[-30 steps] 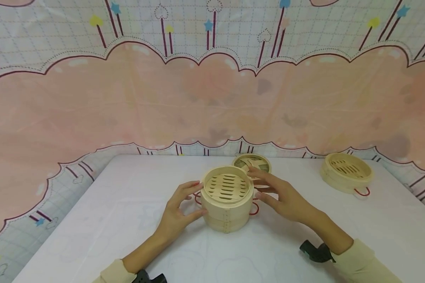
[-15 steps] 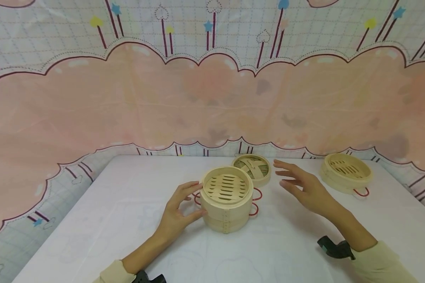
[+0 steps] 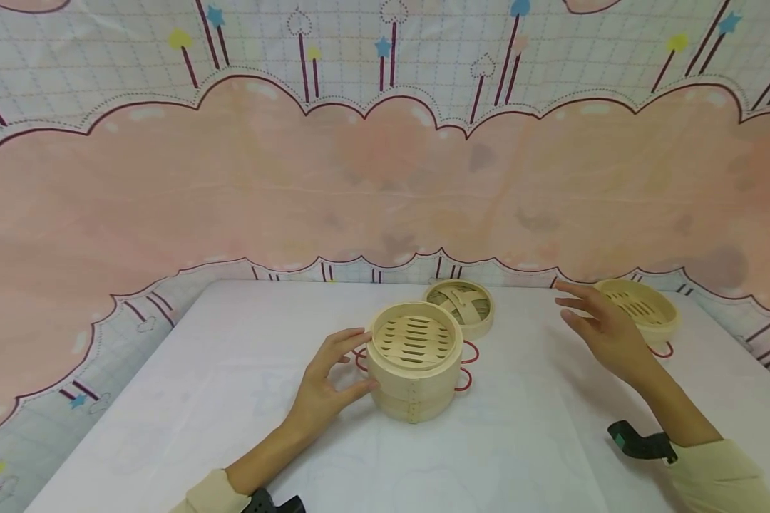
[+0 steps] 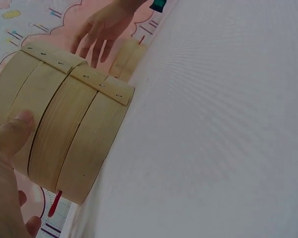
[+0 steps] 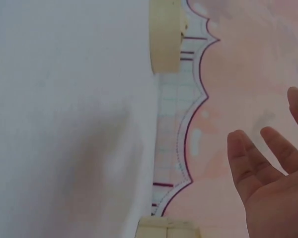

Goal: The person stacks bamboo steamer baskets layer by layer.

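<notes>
- No brand, label or readable writing shows on any item; the backdrop [image 3: 385, 178] carries only printed pink clouds, stars and hearts on a grid.
- The stacked steamer [image 3: 413, 360], two bamboo tiers with a slatted floor showing on top, stands near the middle of the white table [image 3: 199, 399].
- The left hand [image 3: 329, 381] rests against the stacked steamer's left side, thumb on the wall and fingers curved round toward the rim; the left wrist view shows the thumb pressed on the bamboo wall.
- The woven lid [image 3: 462, 306] lies just behind the stacked steamer, to its right.
- The single steamer tier [image 3: 642, 310] sits well to the right of the stacked steamer, near the table's far edge.
- The right hand [image 3: 606, 331] hovers in the air with fingers spread and relaxed, gripping nothing, just in front of the single steamer tier.
- Compared with a second ago, the right hand has left the stacked steamer's right rim and travelled rightward to the single tier; the left hand has stayed in place.
</notes>
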`<state>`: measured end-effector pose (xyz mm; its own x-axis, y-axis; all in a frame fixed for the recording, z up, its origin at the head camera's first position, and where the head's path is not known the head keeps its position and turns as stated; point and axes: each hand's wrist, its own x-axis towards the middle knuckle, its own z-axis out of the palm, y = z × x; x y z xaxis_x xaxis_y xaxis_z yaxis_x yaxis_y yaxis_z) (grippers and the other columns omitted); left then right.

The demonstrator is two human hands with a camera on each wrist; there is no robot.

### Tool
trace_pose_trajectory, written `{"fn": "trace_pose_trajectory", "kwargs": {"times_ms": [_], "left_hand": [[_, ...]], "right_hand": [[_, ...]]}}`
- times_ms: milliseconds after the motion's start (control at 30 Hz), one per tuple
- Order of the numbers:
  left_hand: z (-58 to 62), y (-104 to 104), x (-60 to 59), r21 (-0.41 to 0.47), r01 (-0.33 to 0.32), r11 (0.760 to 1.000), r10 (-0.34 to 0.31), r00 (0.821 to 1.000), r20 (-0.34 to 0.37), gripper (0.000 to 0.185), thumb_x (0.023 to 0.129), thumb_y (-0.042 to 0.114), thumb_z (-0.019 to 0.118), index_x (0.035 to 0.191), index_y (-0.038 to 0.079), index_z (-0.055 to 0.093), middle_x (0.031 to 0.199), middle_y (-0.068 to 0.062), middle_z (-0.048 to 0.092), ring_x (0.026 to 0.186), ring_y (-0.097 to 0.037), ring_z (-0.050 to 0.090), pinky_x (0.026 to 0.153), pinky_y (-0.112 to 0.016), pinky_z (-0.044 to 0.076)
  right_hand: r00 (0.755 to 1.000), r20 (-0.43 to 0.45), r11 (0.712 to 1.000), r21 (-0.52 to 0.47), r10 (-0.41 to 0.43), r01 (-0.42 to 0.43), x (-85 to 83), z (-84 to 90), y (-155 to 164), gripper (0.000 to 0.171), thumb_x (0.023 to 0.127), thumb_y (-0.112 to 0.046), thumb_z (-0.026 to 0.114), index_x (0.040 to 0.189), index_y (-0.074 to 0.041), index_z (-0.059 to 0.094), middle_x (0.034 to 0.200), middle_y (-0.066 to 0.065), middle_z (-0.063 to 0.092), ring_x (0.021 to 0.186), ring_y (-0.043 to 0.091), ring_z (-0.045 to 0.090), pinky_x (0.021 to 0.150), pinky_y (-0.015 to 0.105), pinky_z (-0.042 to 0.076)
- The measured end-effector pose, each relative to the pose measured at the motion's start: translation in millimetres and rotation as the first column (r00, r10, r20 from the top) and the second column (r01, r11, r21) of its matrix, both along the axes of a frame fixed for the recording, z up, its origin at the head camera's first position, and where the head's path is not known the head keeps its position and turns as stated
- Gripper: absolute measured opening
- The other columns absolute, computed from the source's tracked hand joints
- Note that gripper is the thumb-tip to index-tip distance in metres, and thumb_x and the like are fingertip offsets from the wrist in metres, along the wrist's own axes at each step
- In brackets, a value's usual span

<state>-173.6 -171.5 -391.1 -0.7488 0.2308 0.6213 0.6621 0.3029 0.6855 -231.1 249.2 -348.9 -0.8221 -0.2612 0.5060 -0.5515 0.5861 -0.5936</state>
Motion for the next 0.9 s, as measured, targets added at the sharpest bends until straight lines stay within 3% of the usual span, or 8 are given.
{"fn": "trace_pose_trajectory", "kwargs": {"times_ms": [200,367,467,600,700,800,900], "left_hand": [[12.2,5,8.1,0.009,-0.007,1.000,0.007,1.000,-0.015,0.063,0.069,-0.004,0.081,0.127,0.001,0.056,0.131,-0.021,0.050,0.121,-0.022,0.047,0.084,-0.045,0.043],[-1.0,2,-0.6,0.005,-0.010,1.000,0.010,1.000,-0.017,0.066,0.071,0.001,0.082,0.130,0.007,0.056,0.134,-0.013,0.050,0.123,-0.021,0.046,0.085,-0.043,0.043],[-10.3,-2,-6.4,-0.003,-0.007,1.000,0.007,1.000,0.001,0.067,0.072,0.007,0.083,0.133,0.013,0.055,0.137,-0.006,0.049,0.125,-0.018,0.045,0.087,-0.041,0.042],[-14.4,-4,-9.1,-0.010,0.002,1.000,-0.002,1.000,0.012,0.067,0.074,0.012,0.083,0.135,0.018,0.054,0.138,-0.001,0.047,0.126,-0.018,0.044,0.089,-0.040,0.042],[-14.7,-5,-9.2,-0.020,-0.001,1.000,0.001,1.000,0.006,0.067,0.075,0.013,0.083,0.135,0.020,0.054,0.138,0.000,0.047,0.126,-0.018,0.044,0.088,-0.039,0.042],[-13.9,-5,-8.3,-0.024,-0.007,1.000,0.007,1.000,-0.002,0.066,0.075,0.012,0.082,0.135,0.018,0.054,0.138,0.000,0.048,0.125,-0.018,0.045,0.088,-0.040,0.042],[-6.0,-1,-2.9,-0.016,-0.008,1.000,0.008,1.000,-0.015,0.065,0.073,0.006,0.082,0.132,0.012,0.056,0.136,-0.006,0.049,0.124,-0.020,0.046,0.086,-0.044,0.043]], "right_hand": [[0.996,0.039,0.997,0.016,-0.077,0.076,-1.5,-2.9,16,0.044,0.098,-0.014,0.056,0.140,-0.009,0.046,0.136,0.016,0.047,0.108,-0.010,0.048,0.080,0.005,0.039],[0.987,0.040,0.987,0.019,-0.159,0.158,-1.1,-4.9,33,0.040,0.099,-0.018,0.054,0.137,-0.006,0.049,0.131,0.015,0.052,0.103,-0.017,0.043,0.078,0.002,0.036],[0.984,-0.019,0.984,-0.016,-0.180,0.180,-1.0,-6.5,43,0.036,0.098,-0.013,0.056,0.132,-0.002,0.053,0.127,0.011,0.055,0.103,-0.015,0.046,0.078,0.002,0.037],[0.959,-0.052,0.960,-0.045,-0.279,0.277,1.0,-9.1,56,0.032,0.096,-0.017,0.059,0.125,-0.003,0.059,0.124,-0.014,0.054,0.100,-0.017,0.045,0.076,0.001,0.035],[0.928,-0.020,0.927,-0.046,-0.373,0.372,4.0,-11.7,66,0.034,0.096,-0.025,0.059,0.124,-0.005,0.060,0.116,-0.023,0.054,0.094,-0.019,0.042,0.070,0.002,0.037],[0.907,0.035,0.905,-0.049,-0.421,0.422,7.2,-14.4,76,0.041,0.096,-0.031,0.058,0.127,-0.004,0.058,0.114,-0.013,0.057,0.088,-0.018,0.042,0.062,0.007,0.044],[0.891,0.104,0.892,-0.057,-0.442,0.449,9.6,-18.1,84,0.046,0.096,-0.035,0.058,0.130,-0.004,0.055,0.109,-0.016,0.053,0.086,-0.016,0.041,0.057,0.010,0.046]]}}
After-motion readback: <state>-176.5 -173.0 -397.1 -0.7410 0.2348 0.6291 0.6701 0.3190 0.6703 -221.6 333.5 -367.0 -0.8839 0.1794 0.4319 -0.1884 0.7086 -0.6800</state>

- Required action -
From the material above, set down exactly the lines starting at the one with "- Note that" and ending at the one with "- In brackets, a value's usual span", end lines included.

- Problem solution -
- Note that gripper is the thumb-tip to index-tip distance in metres, and thumb_x and the like are fingertip offsets from the wrist in metres, along the wrist's own axes at each step
- In brackets, a value's usual span

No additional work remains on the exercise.